[GIVEN MATERIAL]:
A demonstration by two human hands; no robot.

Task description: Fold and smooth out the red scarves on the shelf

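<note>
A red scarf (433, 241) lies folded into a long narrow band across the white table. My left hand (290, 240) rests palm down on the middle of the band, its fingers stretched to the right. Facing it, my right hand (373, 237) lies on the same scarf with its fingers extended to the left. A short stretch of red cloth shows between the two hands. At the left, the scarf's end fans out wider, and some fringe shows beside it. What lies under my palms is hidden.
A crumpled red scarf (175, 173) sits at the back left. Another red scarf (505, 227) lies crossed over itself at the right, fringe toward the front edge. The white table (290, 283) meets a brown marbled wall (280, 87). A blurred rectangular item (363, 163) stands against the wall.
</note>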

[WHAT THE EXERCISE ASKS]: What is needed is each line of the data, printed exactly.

[ANSWER SECTION]:
A demonstration by two human hands; no robot.

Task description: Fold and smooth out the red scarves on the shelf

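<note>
A red scarf (433, 241) lies folded into a long narrow band across the white table. My left hand (290, 240) rests palm down on the middle of the band, its fingers stretched to the right. Facing it, my right hand (373, 237) lies on the same scarf with its fingers extended to the left. A short stretch of red cloth shows between the two hands. At the left, the scarf's end fans out wider, and some fringe shows beside it. What lies under my palms is hidden.
A crumpled red scarf (175, 173) sits at the back left. Another red scarf (505, 227) lies crossed over itself at the right, fringe toward the front edge. The white table (290, 283) meets a brown marbled wall (280, 87). A blurred rectangular item (363, 163) stands against the wall.
</note>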

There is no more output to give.